Натурализм и эпатаж работают, когда есть пафос и нравственный импульс
Пересмотрев «Турецкие сладости» Пола Верхувена, я вспомнил «чернуху», которую показывали по ТВ в 90-е. Казалось, что все это снимал один режиссер с одним и тем же оператором в одних и тех же интерьерах про одних и тех же беспросветно пьющих неудачников. Неинтересно смотреть «непозитив», когда нет надежды. У Пола Верхувена есть оптимизм. Жесткие, эпатажные, «антиобщественные» сцены — но не «чернуха», не «депресняк».
«Турецкие сладости» — ключ к миру Верхувена. В нем можно разглядеть и «Звездный десант», и «Четвертого», и «Основной инстинкт». История простая. C кульптор встречает девушку. У них сразу же происходит секс на заднем сиденье автомобиля — таковы нравы 70-х. Потом возникает любовь. Потом она проходит — девушка перестает понимать героя и возвращается к матери. Финал трагический: героиня умирает в больнице.
Фильм начинается детективной сценой убийства любовной пары в машине. Затем мы видим героя дома, в неубранной квартире, среди девиц, которых он пытается затащить в постель и периодически фотографирует. Одна из них при включенном свете оказывается созданной им скульптурой той девушки, которая убита в машине. История раскручивается назад, и мы пытаемся понять: кто и когда убил девушку, «ставшую» скульптурой. Сцена с убийством несколько раз повторяется.

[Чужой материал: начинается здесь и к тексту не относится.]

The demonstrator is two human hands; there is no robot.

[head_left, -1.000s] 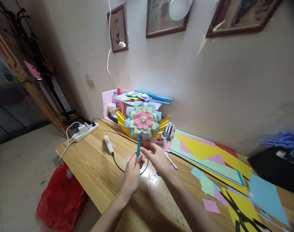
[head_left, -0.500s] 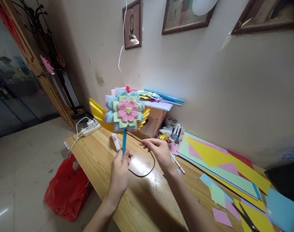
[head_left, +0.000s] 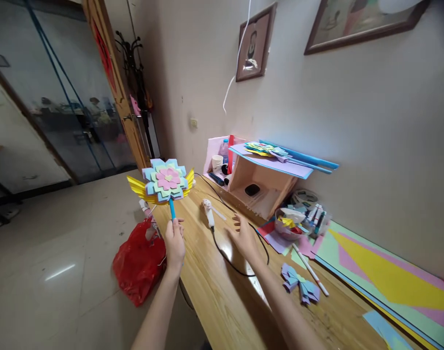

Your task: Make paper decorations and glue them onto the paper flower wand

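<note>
My left hand (head_left: 175,245) is closed round the blue stem (head_left: 172,209) of a layered paper flower (head_left: 168,179) and holds it upright past the table's left side. The flower has blue, green and pink petals, with pleated yellow paper spreading at both sides. Over the table, my right hand (head_left: 244,240) has its fingers apart and holds nothing. Nearest to it lies a white hot glue gun (head_left: 208,213) with a black cord (head_left: 222,253) looping under the hand. A folded purple and blue paper bow (head_left: 291,278) rests to the right of my right forearm.
At the back stands an open-fronted box (head_left: 239,182) with another paper flower (head_left: 263,148) on top. A bowl of scraps (head_left: 288,228), a white pen (head_left: 310,269) and coloured paper sheets (head_left: 367,272) lie along the right. A red plastic bag (head_left: 137,267) sits on the floor.
The view has swung left. My left hand has carried the flower away to the left, so the glue gun and box show more. My right hand's pinched fingers have spread apart.
</note>
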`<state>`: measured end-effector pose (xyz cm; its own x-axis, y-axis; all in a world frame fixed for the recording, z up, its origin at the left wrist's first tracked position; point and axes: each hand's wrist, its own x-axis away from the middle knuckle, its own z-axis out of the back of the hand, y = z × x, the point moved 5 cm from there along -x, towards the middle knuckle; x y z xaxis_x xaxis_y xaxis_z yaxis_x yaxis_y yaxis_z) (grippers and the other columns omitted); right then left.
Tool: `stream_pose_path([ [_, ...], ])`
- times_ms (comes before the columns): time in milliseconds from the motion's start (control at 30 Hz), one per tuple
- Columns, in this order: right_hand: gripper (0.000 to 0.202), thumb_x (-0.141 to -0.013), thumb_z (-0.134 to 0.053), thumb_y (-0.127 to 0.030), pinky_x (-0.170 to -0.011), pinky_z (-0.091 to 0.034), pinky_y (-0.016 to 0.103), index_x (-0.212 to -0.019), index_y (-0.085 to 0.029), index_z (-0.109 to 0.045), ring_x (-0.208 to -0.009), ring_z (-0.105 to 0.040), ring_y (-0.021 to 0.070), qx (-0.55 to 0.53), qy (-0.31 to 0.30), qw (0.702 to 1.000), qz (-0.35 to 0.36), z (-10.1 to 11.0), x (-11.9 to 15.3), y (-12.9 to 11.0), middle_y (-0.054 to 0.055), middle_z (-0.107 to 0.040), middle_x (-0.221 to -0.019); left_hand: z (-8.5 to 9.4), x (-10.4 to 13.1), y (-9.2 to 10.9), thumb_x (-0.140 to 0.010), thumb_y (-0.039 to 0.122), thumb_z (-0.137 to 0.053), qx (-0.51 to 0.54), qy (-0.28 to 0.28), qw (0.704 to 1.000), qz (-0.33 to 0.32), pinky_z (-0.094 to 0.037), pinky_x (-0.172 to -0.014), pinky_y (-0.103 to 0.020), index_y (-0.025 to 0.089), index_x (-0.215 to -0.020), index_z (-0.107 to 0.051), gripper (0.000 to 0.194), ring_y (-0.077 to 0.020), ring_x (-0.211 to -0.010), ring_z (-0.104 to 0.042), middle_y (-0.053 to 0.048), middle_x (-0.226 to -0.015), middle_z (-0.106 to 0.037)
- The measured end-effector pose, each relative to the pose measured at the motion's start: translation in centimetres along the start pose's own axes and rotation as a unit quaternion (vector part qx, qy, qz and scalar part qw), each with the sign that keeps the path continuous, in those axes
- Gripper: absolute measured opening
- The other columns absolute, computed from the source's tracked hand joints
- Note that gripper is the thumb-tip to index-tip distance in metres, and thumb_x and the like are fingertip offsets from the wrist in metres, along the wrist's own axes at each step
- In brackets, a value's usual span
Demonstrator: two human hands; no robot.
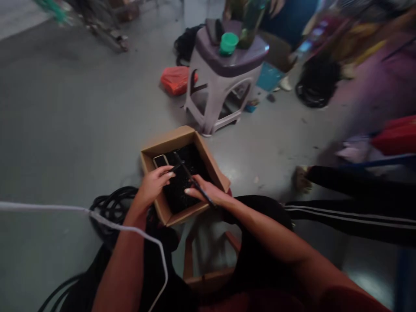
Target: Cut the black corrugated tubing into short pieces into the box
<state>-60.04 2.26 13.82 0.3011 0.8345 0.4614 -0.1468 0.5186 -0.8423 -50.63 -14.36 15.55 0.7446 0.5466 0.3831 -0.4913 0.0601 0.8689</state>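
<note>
A cardboard box (212,162) sits just in front of my lap, with a mass of small black pieces (182,195) inside. Over the box, my left hand (157,182) pinches a small dark piece whose kind is too blurred to name. My right hand (204,190) is closed around a long thin black stick-like tool (186,171). The tool slants from the right palm toward the far side of the box, and its upper part meets or crosses the small dark piece. A dark rectangle with a pale rim (160,161) lies inside the box's left corner.
A plastic stool (211,86) with a green cup (229,43) stands beyond the box. An orange-red bag (175,80) lies beside it. Black cable coils (113,208) and a white cord (130,229) are at my left. Another person's striped trouser leg (351,212) stretches in from the right.
</note>
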Motion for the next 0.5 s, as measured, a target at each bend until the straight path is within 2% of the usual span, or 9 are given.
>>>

В какой-то момент мы понимаем: убийство было только в воображении героя. Этот ложный саспенс, напряжение нашего сознания, когда мы гадаем, что было раньше, что потом, что реально, а что виртуально, — сильнейшая сторона композиции.
Ключевая метафора фильма — скульптор. Он любит и «сотворяет» возлюбленную. Это своего рода «анти-Пигмалион» и в то же время история Ромео и Джульетты, которым дали наконец соединиться. Любовь сильная и совершенно «оторванная», идет вразрез со всеми нормами. И если бы не эта любовь, фильм был бы пошленькой мелодрамой с элементами «чернухи». Работает каждая деталь. Он любит ее волосы — а какое-то время спустя встречает ее больную и перекрашенную. Потом она вовсе обрита, и он ей приносит в больницу парик под цвет ее тех волос. В финальном эпизоде медсестра отдает ему коробку с этим париком — и он бросает ее в мусорную машину, которая «сжирает» его. Это последнее, что мы видим. Так все проходит — и любовь, и жизнь.
Сегодня у нас есть не только кассовое кино, но и бытописательские, психологические фильмы, сюжет которых может быть натуралистичным и провокационным. Снимать такой фильм — всегда риск. Можно снимать «под Верхувена». Но без нравственного и эстетического элемента это будет физически неприятно, пошло. А если этот элемент есть, получается такой фильм, как «Турецкие сладости».